One official each from India's defense and external affairs ministries will accompany the CBI team, the Press Trust of India news agency said. They are expected to act as coordinators to the Indian investigators.

India's Defense Ministry this past week asked the CBI, India's equivalent of the United States' FBI, to investigate the deal after Finmeccanica's chief executive was arrested in Milan on charges he paid bribes to obtain the contract. Giuseppe Orsi, who has been jailed, denies wrongdoing.

The ministry, meanwhile, put the deal to purchase the 12 helicopters on hold and sent a notice to Finmeccanica's AgustaWestland helicopter division seeking cancellation of the agreement. The company was given a week to respond to the notice.

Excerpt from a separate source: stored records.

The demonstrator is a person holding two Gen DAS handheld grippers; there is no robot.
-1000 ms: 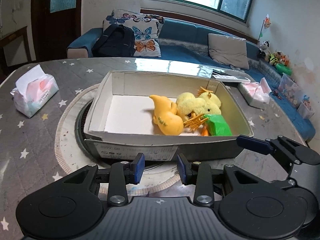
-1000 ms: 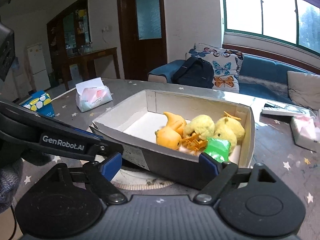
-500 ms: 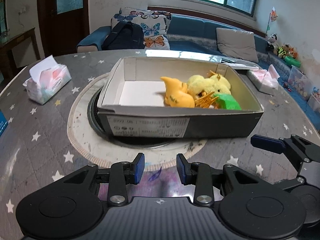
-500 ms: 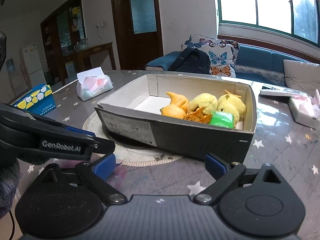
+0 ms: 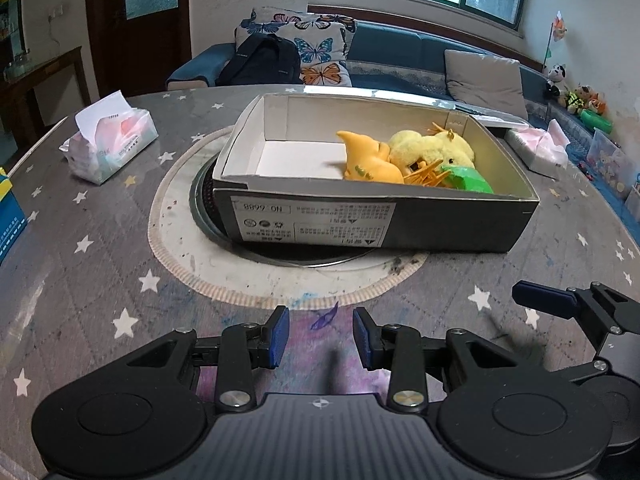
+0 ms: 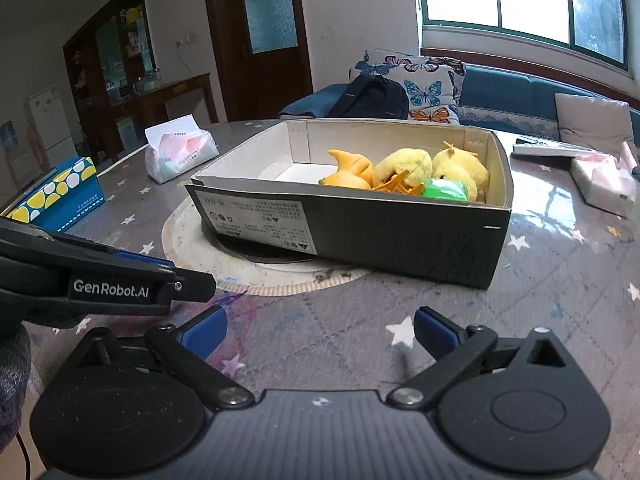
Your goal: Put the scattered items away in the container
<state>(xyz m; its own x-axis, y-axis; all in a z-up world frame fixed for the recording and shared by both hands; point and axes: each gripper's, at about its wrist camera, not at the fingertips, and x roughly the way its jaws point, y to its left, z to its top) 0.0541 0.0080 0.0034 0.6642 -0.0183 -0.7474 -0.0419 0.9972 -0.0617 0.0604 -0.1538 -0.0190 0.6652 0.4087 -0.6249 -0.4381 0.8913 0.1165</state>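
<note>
A dark cardboard box (image 5: 460, 224) (image 6: 400, 232) sits on the round table. Inside lie an orange soft toy (image 5: 368, 156) (image 6: 346, 170), yellow plush chicks (image 5: 432, 146) (image 6: 460, 166), orange sticks (image 5: 424, 178) and a green toy (image 5: 468, 180) (image 6: 446, 190). My left gripper (image 5: 320, 338) is open a little and empty, low over the table in front of the box. My right gripper (image 6: 320, 328) is wide open and empty, also in front of the box. The right gripper shows in the left wrist view (image 5: 560, 308), and the left gripper in the right wrist view (image 6: 120, 280).
A tissue pack (image 5: 108, 144) (image 6: 180, 154) lies at the left, a blue carton (image 6: 56, 196) nearer. Another tissue pack (image 5: 536, 150) (image 6: 604, 184) and a remote (image 6: 548, 148) lie at the right. A sofa with a backpack (image 5: 264, 60) stands behind the table.
Both grippers have pulled back from the box towards the table's near edge. The box and its toys now look further away. Neither jaw opening has changed.
</note>
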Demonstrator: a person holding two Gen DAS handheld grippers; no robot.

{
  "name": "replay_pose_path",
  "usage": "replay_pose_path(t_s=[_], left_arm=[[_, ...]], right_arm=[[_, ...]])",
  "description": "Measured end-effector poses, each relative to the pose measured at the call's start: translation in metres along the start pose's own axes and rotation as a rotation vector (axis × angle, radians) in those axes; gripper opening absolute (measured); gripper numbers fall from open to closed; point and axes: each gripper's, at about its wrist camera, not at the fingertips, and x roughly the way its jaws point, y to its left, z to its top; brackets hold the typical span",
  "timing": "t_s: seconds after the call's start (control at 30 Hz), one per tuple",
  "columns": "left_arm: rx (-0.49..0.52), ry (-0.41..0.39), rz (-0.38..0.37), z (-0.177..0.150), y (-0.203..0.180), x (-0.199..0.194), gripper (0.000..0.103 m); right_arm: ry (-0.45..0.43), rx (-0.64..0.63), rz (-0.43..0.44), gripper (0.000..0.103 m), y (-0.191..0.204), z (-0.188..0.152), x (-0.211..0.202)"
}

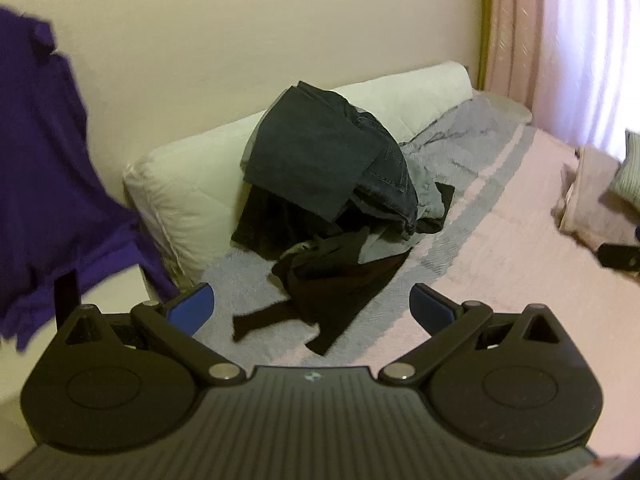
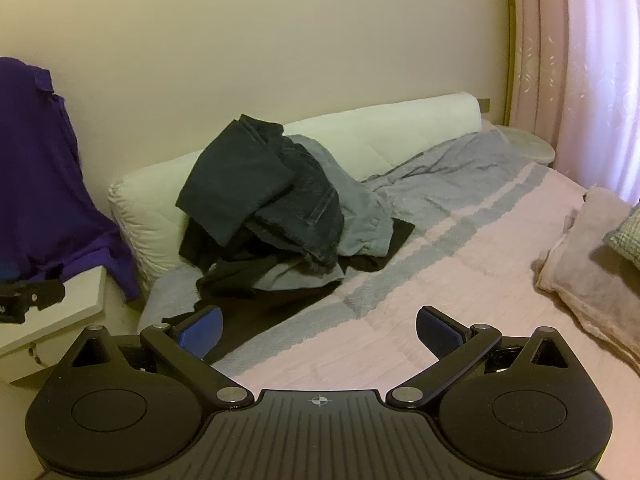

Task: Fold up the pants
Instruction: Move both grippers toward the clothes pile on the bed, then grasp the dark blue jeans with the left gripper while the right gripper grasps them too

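Two grippers hover over the bed (image 2: 460, 280), jaws open and empty.
Dark pants (image 1: 332, 168) lie heaped against a white pillow (image 1: 180, 184).

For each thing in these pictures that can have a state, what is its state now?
left gripper: open, empty, above the bed.
right gripper: open, empty.
pile of pants: unfolded, heaped against the white cushion.
black garment: crumpled, spread flat at the pile's foot.
purple shirt: hanging at the left.
pink curtain: drawn shut.
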Motion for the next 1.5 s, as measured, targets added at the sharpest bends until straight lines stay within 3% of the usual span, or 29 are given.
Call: replay_pose_path(t_s=[0.23, 0.57, 0.87, 0.93, 0.97, 1.03, 1.1, 1.2, 1.37, 1.47, 1.5], left_arm=[[0.11, -0.006, -0.031, 0.04, 0.009, 0.089, 0.102], [0.363, -0.061, -0.156, 0.107, -0.024, 0.269, 0.102], [0.539, -0.051, -0.144, 0.118, -0.069, 0.376, 0.086], [0.591, -0.078, -0.096, 0.115, -0.074, 0.381, 0.082], [0.624, -0.087, -0.068, 0.115, -0.075, 0.384, 0.072], [0.625, -0.085, -0.073, 0.12, -0.067, 0.382, 0.062], [0.595, -0.069, -0.106, 0.13, -0.053, 0.374, 0.035], [0.506, -0.075, -0.142, 0.153, -0.025, 0.349, 0.009], [0.398, -0.147, -0.111, 0.195, 0.022, 0.31, 0.007], [0.353, -0.164, -0.079, 0.212, 0.05, 0.299, 0.006], [0.345, -0.168, -0.072, 0.216, 0.056, 0.297, 0.006]], right_arm=[[0.01, 0.057, -0.073, 0.101, -0.007, 0.015, 0.061], [0.073, 0.15, -0.211, 0.098, -0.022, 0.06, 0.188], [0.161, 0.197, -0.283, 0.097, -0.052, 0.058, 0.256], [0.179, 0.201, -0.276, 0.097, -0.053, 0.057, 0.267], [0.185, 0.201, -0.267, 0.097, -0.053, 0.057, 0.273], [0.192, 0.193, -0.24, 0.097, -0.048, 0.057, 0.282], [0.188, 0.163, -0.191, 0.097, -0.039, 0.059, 0.292], [0.162, 0.089, -0.094, 0.097, -0.018, 0.066, 0.31], [0.093, -0.083, 0.032, 0.097, 0.03, 0.072, 0.345], [0.063, -0.2, 0.032, 0.097, 0.057, 0.072, 0.372], [0.057, -0.244, 0.017, 0.087, 0.065, 0.072, 0.383]])
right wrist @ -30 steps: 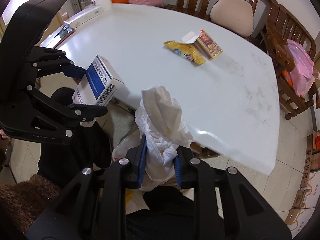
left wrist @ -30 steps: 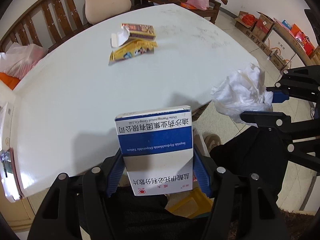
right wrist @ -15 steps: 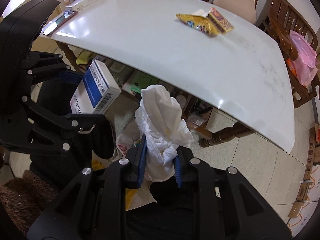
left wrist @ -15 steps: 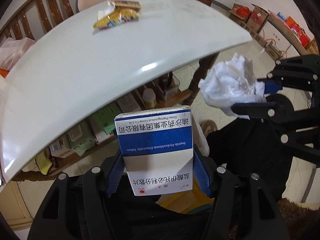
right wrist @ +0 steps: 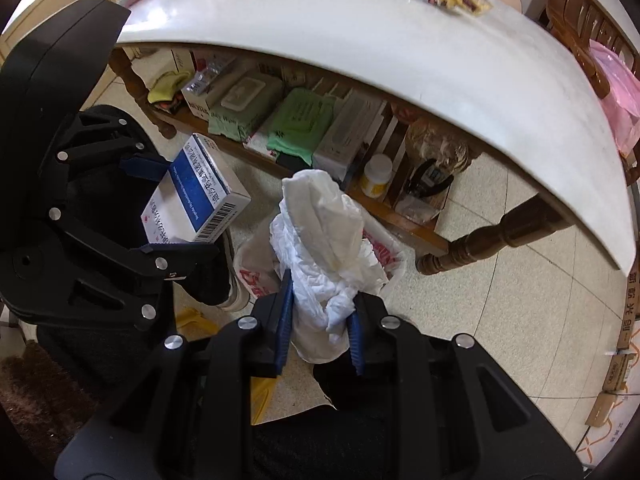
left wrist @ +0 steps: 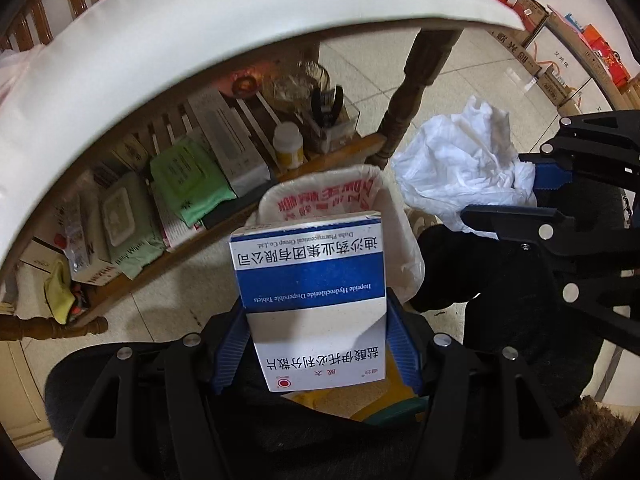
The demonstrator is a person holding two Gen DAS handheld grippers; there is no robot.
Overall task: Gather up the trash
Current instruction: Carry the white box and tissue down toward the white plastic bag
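The left gripper (left wrist: 316, 344) clamps a blue-and-white cardboard medicine box (left wrist: 310, 280) while the right gripper (right wrist: 320, 330) pinches crumpled white tissue paper (right wrist: 324, 248) above a white plastic bag-lined bin (left wrist: 320, 196).

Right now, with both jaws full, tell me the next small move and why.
Probably carry both grippers a little further down over the bag and then let go. The left gripper is clamped on the box and the right gripper on the tissue. The bag's open mouth sits just beyond both, on the floor by the table.
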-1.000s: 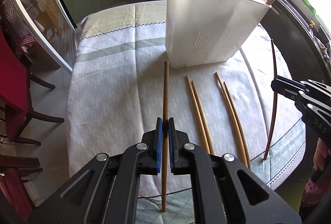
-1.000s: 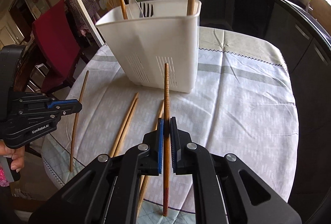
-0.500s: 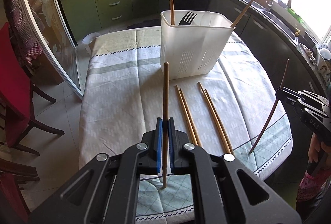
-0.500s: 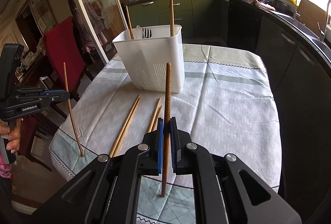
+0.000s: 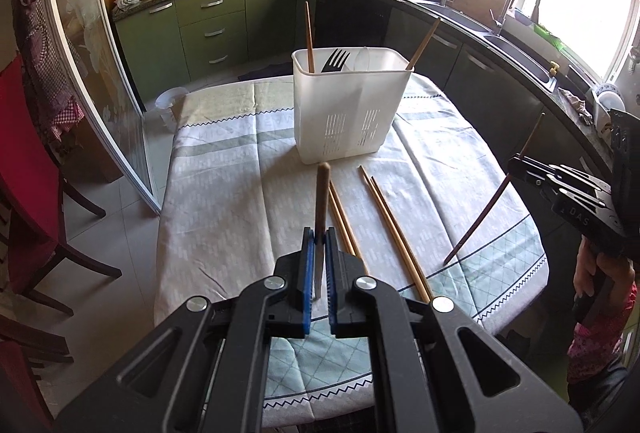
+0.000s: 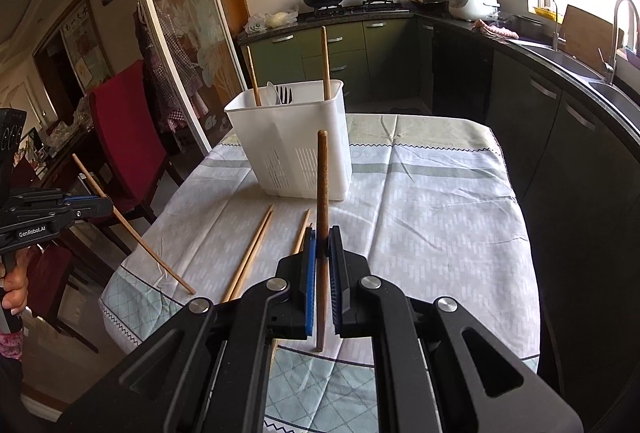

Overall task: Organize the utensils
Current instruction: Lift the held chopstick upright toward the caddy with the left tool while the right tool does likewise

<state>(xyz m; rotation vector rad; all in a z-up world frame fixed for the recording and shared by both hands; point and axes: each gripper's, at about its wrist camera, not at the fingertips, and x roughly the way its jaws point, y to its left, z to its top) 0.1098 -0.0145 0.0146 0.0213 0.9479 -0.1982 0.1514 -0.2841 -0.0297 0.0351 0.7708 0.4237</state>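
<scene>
The left gripper point(image 5: 319, 239) is clamped on one light chopstick point(image 5: 321, 193), lifted off the tablecloth point(image 5: 224, 193). Ahead and to its right lie four chopsticks in two pairs point(image 5: 384, 217). Beyond them the white holder point(image 5: 348, 113) contains two chopsticks, one black fork point(image 5: 335, 60) and one clear spoon. Farther right, the right gripper point(image 6: 322, 243) pinches one dark chopstick point(image 6: 322, 185).
</scene>
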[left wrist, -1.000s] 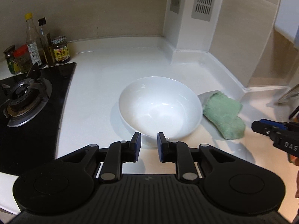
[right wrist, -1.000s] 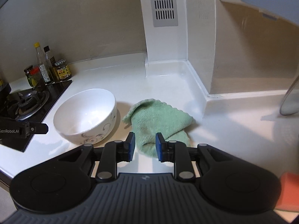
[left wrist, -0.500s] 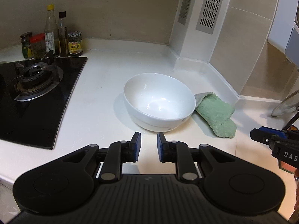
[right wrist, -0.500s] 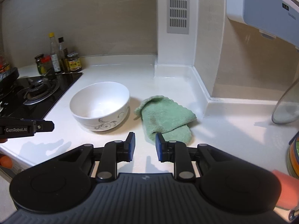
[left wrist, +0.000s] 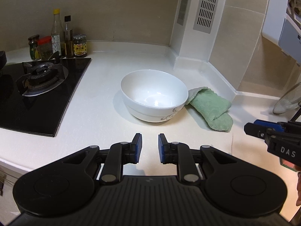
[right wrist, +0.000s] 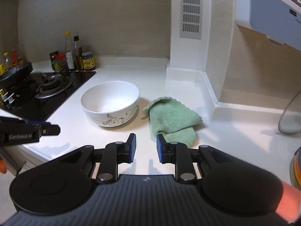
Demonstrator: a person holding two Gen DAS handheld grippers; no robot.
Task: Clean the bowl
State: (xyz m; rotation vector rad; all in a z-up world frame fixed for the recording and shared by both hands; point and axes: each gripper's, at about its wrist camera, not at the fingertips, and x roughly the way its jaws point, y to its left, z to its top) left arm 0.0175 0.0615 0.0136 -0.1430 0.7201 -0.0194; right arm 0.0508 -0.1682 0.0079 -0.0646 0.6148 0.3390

AgustaWestland said in a statement Saturday that it would reply within a week. It also said it was "confident" it would demonstrate "full compliance" with the law.

India signed the contract with AgustaWestland in February 2010. Three of the 12 helicopters were delivered in December.

New Delhi says the contract includes an integrity clause against bribery or the use of undue influence. Under the terms of the clause, if any person or the company is found to have bribed officials or made any kind of payoff, the agreement can be scrapped and the firm blacklisted.

India has been mired in the past over allegations that a company had paid millions of dollars in kickbacks to Indian officials. In the 1980s, then-Prime Minister Rajiv Gandhi's government collapsed over charges that the Swedish gun manufacturer Bofors AB paid bribes to supply Howitzer field guns to the Indian army.

Following the Bofors scandal, India banned middlemen in all defense deals.